**Exercise details:** Looking at the listing below, retype exactly the lines starting at the one containing "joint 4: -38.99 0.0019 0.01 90" and ending at the one containing "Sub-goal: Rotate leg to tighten", both included, and nothing else.

**Supplied data:**
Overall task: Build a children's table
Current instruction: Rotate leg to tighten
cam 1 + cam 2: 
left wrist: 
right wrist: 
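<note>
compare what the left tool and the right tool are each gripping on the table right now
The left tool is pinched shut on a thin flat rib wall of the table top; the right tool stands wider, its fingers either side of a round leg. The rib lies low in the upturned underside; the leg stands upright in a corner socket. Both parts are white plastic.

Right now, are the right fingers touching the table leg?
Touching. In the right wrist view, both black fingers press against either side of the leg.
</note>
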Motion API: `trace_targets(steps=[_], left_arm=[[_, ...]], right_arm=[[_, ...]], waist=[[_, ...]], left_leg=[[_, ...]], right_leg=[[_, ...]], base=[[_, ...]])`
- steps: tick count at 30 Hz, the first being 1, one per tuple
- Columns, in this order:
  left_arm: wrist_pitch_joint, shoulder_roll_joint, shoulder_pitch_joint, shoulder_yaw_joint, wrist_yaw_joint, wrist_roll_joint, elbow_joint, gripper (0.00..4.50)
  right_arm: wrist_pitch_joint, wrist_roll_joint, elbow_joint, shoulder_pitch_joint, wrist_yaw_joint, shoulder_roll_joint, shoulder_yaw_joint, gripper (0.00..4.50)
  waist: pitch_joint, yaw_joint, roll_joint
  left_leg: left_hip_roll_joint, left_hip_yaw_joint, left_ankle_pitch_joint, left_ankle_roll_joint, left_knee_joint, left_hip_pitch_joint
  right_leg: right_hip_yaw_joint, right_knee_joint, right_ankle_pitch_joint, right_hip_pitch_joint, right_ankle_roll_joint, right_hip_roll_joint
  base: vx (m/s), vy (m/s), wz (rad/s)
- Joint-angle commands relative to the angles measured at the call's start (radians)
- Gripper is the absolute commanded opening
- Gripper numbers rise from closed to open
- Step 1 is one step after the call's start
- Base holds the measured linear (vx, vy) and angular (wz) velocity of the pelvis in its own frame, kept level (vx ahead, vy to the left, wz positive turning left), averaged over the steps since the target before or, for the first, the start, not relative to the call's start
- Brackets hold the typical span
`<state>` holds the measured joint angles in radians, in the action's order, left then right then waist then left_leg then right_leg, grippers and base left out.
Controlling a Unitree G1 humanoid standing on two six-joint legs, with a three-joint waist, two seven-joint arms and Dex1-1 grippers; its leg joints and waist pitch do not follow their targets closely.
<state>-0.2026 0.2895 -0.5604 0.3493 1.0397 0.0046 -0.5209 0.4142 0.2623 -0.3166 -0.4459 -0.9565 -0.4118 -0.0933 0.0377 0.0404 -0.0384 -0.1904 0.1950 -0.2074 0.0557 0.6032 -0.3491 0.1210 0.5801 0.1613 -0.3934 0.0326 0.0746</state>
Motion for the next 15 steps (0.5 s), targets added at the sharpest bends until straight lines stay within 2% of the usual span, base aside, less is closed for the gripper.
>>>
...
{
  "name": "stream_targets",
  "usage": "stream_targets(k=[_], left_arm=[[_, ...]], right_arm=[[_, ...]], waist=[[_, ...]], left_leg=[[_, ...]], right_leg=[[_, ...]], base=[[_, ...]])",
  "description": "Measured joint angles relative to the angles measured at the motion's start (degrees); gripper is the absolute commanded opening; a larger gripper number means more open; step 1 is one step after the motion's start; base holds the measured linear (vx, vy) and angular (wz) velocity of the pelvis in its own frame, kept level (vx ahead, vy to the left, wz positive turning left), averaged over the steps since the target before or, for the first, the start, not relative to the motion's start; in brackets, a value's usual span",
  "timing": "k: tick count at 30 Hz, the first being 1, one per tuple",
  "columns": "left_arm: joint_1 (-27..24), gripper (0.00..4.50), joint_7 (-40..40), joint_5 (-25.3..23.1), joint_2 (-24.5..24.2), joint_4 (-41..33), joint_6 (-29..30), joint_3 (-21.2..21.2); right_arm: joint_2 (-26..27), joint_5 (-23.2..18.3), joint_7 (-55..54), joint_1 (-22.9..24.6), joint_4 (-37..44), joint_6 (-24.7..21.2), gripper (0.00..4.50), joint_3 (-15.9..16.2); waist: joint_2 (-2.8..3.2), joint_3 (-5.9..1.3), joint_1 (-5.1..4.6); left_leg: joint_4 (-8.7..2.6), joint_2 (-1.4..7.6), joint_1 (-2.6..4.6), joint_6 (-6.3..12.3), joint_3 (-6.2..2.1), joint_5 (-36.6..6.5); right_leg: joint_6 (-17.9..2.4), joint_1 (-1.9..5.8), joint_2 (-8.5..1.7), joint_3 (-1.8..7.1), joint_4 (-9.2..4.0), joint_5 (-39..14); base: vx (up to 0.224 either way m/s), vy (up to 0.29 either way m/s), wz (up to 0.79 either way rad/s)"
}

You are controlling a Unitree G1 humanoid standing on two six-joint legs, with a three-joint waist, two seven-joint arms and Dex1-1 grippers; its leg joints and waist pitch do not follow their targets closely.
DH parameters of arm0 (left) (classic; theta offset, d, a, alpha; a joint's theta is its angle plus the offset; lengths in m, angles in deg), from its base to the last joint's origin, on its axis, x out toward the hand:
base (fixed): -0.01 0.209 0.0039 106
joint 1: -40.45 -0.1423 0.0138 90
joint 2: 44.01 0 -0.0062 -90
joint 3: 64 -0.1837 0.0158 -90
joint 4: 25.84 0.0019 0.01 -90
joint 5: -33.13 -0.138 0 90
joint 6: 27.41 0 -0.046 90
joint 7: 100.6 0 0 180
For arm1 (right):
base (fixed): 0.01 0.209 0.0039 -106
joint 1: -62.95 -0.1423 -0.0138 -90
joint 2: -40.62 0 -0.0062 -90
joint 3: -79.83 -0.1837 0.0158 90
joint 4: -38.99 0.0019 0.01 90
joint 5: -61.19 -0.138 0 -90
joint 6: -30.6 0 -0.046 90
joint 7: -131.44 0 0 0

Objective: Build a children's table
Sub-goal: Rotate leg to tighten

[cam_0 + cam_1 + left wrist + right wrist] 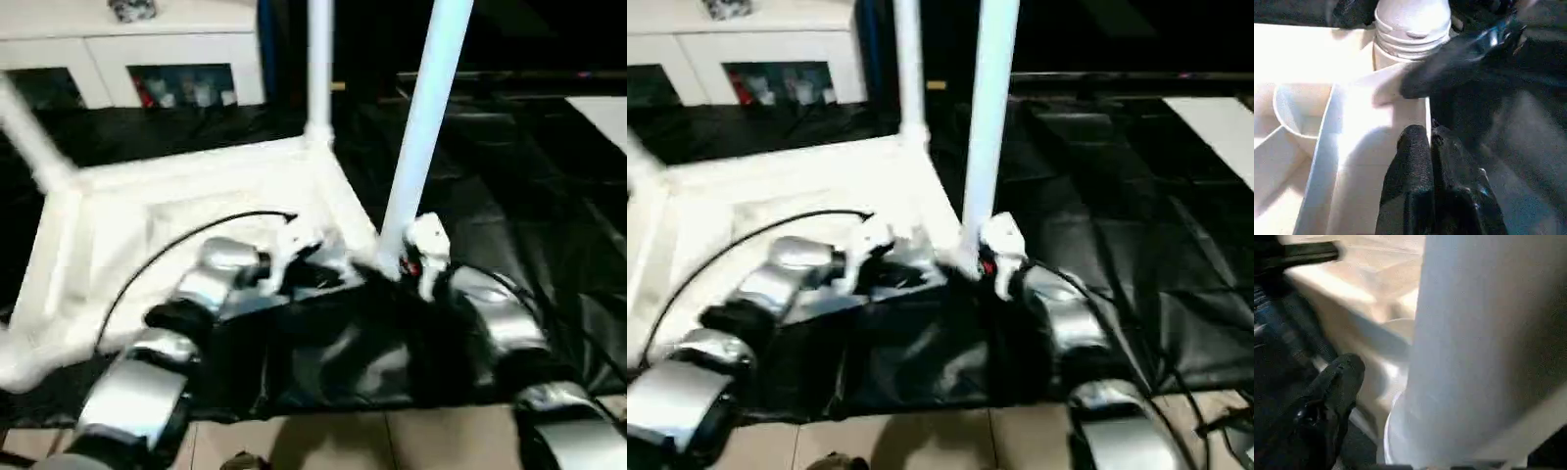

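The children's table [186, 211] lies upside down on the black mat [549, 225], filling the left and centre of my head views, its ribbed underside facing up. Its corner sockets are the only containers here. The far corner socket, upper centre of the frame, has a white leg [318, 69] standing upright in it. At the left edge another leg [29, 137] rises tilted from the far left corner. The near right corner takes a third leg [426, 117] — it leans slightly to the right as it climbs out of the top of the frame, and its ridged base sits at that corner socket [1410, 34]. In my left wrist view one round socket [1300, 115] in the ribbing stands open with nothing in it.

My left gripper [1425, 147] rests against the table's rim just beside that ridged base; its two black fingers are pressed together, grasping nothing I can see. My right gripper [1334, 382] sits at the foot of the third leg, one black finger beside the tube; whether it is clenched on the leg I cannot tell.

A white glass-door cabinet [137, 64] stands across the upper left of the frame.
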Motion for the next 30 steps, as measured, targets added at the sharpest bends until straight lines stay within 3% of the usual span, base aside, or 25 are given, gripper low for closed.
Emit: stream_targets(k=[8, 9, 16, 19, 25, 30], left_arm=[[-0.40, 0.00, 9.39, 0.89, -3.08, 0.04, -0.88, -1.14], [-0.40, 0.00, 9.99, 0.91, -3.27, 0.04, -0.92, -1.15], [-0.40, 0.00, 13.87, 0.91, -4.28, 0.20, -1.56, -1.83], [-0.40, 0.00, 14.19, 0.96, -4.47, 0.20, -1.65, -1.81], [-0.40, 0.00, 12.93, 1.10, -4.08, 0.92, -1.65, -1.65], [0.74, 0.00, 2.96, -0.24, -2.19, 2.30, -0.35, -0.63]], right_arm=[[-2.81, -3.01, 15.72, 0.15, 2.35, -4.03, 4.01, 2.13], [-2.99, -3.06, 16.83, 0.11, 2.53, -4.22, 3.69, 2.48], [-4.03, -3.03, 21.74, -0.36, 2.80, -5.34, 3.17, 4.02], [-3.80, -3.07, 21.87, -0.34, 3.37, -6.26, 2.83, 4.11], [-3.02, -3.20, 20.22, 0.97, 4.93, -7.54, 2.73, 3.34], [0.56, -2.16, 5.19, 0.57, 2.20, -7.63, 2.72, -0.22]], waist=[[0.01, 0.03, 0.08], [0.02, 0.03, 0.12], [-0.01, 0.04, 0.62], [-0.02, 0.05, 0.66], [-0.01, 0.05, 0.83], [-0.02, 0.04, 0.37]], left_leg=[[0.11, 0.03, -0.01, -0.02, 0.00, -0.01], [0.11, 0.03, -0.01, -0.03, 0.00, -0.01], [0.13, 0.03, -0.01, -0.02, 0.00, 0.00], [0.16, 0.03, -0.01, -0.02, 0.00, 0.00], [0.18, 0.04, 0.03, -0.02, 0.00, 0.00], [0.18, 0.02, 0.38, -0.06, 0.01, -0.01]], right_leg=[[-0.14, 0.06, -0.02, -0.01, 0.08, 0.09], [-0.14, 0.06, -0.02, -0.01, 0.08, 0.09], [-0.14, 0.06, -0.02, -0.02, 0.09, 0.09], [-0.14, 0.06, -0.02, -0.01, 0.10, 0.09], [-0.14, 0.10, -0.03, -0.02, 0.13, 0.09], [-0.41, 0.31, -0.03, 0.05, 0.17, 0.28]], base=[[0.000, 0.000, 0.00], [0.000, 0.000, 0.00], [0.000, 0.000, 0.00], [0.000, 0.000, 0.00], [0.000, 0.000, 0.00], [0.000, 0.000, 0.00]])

**Output for this exercise:**
joint 4: -38.99 0.0019 0.01 90
joint 5: -61.19 -0.138 0 -90
joint 6: -30.6 0 -0.046 90
joint 7: -131.44 0 0 0

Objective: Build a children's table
Sub-goal: Rotate leg to tighten

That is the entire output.